With Cole, the winter before everything happened.

His dad was at a convention in Minnesota for the weekend and my parents were at a church retreat down in Ludington, so Cole and I packed his truck and took a road trip up to Iron Mountain.

We found a cheap motel and played tourist. Shared a toothbrush and tried on independent adulthood.

We slept in each other's arms all night.

It was the first and last time I got to have that with Cole. Being teenagers with strict parents, our options for having sex were limited, and the chance to actually just sleep together was nonexistent.

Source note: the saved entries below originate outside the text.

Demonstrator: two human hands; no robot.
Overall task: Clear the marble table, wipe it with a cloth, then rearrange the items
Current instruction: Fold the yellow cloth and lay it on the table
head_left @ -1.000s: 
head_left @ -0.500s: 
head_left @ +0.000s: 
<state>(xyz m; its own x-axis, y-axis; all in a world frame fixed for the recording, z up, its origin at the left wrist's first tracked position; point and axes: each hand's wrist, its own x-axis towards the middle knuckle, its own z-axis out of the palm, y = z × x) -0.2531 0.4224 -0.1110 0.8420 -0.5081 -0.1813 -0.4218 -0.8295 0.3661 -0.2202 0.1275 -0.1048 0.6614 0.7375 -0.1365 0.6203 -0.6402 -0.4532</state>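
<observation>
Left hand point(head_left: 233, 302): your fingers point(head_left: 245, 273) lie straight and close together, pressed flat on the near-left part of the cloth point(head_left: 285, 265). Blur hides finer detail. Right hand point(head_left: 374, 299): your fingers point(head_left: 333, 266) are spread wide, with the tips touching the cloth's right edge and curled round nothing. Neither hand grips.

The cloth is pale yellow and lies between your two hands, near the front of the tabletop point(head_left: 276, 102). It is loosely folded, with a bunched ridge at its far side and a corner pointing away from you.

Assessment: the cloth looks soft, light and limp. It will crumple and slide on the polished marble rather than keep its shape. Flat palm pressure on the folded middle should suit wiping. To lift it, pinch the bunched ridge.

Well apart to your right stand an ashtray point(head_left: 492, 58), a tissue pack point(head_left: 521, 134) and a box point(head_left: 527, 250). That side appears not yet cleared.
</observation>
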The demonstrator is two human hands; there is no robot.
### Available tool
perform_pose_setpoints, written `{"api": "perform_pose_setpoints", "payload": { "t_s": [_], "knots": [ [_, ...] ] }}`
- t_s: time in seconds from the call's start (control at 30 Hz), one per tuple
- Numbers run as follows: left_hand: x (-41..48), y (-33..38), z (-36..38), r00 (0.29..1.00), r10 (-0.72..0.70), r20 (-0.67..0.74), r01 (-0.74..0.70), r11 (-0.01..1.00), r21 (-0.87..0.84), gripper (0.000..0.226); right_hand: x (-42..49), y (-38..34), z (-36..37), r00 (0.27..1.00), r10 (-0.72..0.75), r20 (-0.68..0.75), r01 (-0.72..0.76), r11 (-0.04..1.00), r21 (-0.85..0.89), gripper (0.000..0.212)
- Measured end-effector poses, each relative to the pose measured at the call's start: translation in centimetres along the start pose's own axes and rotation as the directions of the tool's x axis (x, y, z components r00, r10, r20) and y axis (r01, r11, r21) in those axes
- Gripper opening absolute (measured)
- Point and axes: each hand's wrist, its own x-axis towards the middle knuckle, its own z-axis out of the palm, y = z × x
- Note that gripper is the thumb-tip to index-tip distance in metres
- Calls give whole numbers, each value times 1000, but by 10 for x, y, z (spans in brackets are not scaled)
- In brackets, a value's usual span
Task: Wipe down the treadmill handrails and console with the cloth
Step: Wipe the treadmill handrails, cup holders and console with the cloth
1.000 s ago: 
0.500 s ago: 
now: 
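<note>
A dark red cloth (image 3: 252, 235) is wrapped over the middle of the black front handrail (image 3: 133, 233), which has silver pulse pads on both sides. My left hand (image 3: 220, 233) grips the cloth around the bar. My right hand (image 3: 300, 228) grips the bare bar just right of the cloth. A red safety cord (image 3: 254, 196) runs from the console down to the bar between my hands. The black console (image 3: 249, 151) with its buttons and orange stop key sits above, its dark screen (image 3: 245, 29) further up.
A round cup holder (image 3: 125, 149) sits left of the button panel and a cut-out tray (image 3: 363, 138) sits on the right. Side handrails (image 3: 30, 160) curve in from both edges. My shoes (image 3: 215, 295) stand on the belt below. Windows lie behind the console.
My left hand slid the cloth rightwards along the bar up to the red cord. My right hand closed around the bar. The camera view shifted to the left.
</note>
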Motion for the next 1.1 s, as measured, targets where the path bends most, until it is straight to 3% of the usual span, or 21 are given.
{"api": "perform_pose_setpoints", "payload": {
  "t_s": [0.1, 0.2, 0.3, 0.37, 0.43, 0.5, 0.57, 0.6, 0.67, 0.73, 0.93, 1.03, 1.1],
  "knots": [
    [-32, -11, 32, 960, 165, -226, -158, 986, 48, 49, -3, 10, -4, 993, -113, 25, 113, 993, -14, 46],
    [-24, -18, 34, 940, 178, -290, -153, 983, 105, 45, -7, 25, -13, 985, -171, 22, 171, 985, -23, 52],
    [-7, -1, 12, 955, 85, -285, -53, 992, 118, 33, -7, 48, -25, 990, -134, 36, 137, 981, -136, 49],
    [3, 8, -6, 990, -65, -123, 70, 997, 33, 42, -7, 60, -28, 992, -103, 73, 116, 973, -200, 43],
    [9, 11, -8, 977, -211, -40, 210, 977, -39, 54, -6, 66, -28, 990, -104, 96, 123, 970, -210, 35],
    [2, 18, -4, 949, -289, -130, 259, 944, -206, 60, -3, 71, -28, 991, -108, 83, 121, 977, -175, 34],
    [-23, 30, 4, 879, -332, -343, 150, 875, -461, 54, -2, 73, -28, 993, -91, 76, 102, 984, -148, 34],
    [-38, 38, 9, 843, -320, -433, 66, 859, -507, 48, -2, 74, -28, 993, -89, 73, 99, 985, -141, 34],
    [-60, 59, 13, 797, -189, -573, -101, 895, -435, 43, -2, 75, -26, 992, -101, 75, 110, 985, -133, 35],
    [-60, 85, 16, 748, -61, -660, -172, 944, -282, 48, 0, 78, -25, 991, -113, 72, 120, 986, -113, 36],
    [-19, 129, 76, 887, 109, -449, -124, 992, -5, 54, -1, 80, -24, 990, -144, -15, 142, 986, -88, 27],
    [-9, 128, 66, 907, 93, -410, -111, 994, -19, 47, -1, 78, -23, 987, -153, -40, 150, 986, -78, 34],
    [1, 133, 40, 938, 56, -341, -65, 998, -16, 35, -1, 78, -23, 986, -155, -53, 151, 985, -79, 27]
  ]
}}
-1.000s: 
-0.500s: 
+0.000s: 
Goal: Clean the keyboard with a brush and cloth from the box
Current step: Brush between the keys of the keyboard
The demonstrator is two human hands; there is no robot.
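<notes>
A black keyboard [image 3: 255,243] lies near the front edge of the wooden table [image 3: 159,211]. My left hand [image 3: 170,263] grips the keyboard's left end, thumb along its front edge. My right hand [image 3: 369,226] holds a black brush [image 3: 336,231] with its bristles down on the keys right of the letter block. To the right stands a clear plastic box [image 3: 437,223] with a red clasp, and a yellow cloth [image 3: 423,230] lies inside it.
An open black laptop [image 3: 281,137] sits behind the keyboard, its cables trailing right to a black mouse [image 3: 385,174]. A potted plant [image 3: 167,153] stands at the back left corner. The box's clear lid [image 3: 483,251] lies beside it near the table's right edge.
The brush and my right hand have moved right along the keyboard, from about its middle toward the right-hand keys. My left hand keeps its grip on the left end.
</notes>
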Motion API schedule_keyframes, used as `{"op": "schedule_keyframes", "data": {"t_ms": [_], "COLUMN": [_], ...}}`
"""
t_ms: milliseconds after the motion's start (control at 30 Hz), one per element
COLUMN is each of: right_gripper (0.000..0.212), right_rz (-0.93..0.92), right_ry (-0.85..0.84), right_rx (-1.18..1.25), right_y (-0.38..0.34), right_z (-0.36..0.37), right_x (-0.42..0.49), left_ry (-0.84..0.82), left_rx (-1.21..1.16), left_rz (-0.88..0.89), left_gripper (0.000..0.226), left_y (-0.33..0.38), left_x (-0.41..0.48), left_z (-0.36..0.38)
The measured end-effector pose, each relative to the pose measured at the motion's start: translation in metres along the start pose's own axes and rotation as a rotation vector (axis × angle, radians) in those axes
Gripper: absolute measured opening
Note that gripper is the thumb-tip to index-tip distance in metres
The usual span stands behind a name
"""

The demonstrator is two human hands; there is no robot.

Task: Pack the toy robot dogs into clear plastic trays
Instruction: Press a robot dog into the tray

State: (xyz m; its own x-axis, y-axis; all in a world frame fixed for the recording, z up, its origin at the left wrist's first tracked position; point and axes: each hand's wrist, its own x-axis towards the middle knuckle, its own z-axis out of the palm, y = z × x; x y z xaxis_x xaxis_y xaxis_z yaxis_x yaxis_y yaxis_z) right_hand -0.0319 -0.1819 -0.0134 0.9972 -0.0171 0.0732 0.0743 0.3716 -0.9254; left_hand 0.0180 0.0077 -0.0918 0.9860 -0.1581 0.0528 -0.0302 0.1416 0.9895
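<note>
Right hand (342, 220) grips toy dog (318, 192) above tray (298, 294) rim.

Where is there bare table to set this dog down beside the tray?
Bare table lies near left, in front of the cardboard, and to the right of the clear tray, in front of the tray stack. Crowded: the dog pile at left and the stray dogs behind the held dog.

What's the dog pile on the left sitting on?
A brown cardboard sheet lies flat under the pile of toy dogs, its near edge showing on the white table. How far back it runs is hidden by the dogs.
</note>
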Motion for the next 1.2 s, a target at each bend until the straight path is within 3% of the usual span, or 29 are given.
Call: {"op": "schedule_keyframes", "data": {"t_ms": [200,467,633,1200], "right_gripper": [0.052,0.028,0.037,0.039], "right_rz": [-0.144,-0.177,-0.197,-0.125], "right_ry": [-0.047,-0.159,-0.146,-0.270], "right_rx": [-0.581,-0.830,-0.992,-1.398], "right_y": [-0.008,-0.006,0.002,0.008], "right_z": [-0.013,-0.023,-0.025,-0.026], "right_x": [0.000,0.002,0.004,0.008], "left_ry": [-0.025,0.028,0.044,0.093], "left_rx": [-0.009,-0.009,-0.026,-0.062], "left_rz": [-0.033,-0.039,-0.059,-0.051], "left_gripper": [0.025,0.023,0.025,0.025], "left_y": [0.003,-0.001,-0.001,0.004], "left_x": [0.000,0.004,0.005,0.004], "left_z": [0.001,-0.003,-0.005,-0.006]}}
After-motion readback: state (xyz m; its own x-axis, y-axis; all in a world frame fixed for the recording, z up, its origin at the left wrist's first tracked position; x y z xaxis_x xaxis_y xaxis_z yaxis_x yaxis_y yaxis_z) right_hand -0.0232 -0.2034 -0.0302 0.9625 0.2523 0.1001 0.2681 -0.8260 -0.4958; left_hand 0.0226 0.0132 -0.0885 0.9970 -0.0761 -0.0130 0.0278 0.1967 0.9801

We did almost exactly this. We lay in the bed of his truck, bundled up in our winter gear and snuggled inside two down sleeping bags zipped together, just our faces exposed to the brutal cold of the far north, watching the northern lights dance above us all night long.

When they finally faded, we went back to our cheap motel and broke the flimsy bed.

That wasn't the last night we spent together, but it was the last truly memorable night.

"Remember Iron Mountain?" Cole whispers.

"How can I not?" I whisper back, and it somehow doesn’t surprise me that he was thinking about that night, too.

It feels right to whisper. I don’t know how else to explain it, but it just feels…sacred.

For nearly two hours, we sit in the silent cold, watching the sky dance for us. Eventually, the lights fade, and Cole stands up, extending his hand to me. "C'mon. Let's get out of the cold."

A few minutes later, we're in his truck with the heat blasting, sipping still-piping hot chocolate as we—or at least I—realize I was much colder than I realized.

Cole seems entirely unaffected, but then, he's always been a hard-ass like that.

Cold, heat, pain—discomfort never seems to register with him.

It was like pulling teeth to get him to emote for me. But then, I wasn't much better.

This is it, though. This is the moment I've been both craving and terrified of for fifteen years—facing Cole Mannix with the truth.

He's waiting. I can feel it.

"I'm scared, Cole," I breathe. "You said you don't hate me, but you will."

"I'm not the hating type, sweetheart." His gaze is gentle and curious. "Just tell me the truth, finally, please, Lacey.”